- **WORK REQUIRED**:
The lines to print run from the top of the material below to the line with "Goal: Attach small", inclusive; please copy them exactly, without pictures.

- **DATA SECTION**:
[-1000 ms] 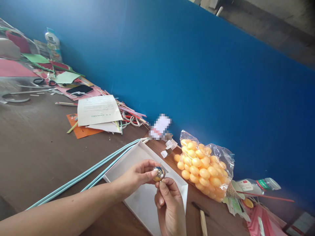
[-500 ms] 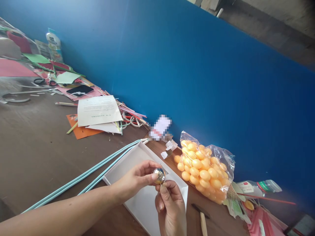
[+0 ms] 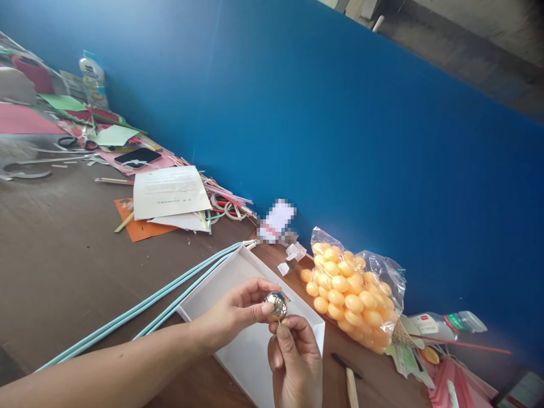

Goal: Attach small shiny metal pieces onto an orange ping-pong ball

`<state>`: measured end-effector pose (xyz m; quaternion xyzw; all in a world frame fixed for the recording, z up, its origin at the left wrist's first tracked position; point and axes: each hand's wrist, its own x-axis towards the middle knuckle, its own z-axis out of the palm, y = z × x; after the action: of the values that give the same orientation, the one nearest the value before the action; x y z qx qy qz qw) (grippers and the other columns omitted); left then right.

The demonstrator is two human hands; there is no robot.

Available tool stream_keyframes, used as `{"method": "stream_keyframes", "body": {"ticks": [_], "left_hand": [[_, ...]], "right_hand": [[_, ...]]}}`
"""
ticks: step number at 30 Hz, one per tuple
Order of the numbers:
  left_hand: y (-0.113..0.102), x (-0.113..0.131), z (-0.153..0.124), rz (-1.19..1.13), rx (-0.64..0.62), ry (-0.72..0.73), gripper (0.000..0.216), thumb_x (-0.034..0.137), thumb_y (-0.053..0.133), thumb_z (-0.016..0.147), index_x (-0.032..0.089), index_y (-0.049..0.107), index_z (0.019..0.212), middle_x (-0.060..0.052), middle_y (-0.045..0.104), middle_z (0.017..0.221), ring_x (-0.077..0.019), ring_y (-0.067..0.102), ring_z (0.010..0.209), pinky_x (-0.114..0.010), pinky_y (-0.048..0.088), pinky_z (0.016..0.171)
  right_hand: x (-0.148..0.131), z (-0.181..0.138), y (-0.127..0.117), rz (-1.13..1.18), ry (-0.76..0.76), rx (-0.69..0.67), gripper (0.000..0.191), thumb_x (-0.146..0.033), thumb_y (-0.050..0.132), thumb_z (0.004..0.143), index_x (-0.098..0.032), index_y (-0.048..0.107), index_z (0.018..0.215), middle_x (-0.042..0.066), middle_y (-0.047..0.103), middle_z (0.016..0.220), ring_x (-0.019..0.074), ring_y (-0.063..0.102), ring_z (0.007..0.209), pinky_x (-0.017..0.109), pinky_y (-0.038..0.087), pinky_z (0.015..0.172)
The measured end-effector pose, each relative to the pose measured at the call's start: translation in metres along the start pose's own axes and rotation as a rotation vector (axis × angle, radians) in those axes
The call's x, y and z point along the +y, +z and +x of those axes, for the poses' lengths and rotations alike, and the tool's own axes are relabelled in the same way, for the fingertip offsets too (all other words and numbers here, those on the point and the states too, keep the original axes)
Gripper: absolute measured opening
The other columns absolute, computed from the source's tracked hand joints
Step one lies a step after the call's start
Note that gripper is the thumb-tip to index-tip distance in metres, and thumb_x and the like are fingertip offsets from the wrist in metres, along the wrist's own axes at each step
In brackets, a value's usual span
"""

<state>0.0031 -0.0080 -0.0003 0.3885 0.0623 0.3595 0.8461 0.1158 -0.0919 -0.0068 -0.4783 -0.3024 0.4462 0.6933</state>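
A shiny silver ball (image 3: 278,305) is pinched between the thumb and fingers of my left hand (image 3: 250,303). Just below it, the thumb and forefinger of my right hand (image 3: 296,345) are pressed together at the ball's underside. A thin pale strand seems to run from the ball into that pinch; its other end is hidden by the fingers. Both hands are held over a shallow white box (image 3: 244,368), whose inside lies partly behind them.
Right of the box sits a clear bag of orange-yellow balls (image 3: 348,289), with a wooden-handled hammer (image 3: 352,385) nearby. Light blue tubes (image 3: 170,289) lie on the left. Papers (image 3: 170,192), a phone (image 3: 138,157) and scissors (image 3: 79,141) lie farther back along a blue partition (image 3: 297,113).
My hands have shifted very slightly to the right and down with the silver ball. Both grips look the same, and the things on the table stay in place.
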Motion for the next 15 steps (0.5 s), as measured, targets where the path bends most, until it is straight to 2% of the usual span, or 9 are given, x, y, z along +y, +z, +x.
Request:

- **SOLUTION**:
[-1000 ms] 
[-500 ms] 
[+0 ms] 

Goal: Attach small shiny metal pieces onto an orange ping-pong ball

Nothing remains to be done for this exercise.